• [The problem]: Write down the whole listing below again without changing a word.

• [Dataset content]:

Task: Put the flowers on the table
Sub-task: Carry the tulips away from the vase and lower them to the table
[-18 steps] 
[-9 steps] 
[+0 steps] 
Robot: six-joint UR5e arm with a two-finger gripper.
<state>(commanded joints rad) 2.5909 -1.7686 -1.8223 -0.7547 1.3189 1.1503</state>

• [Reply]:
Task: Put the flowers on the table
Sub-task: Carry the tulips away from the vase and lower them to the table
[-18 steps] 
[-9 steps] 
[+0 steps] 
Robot: six-joint UR5e arm with a two-finger gripper.
<state>(commanded joints rad) 2.5909 -1.7686 -1.8223 -0.7547 1.3189 1.1503</state>

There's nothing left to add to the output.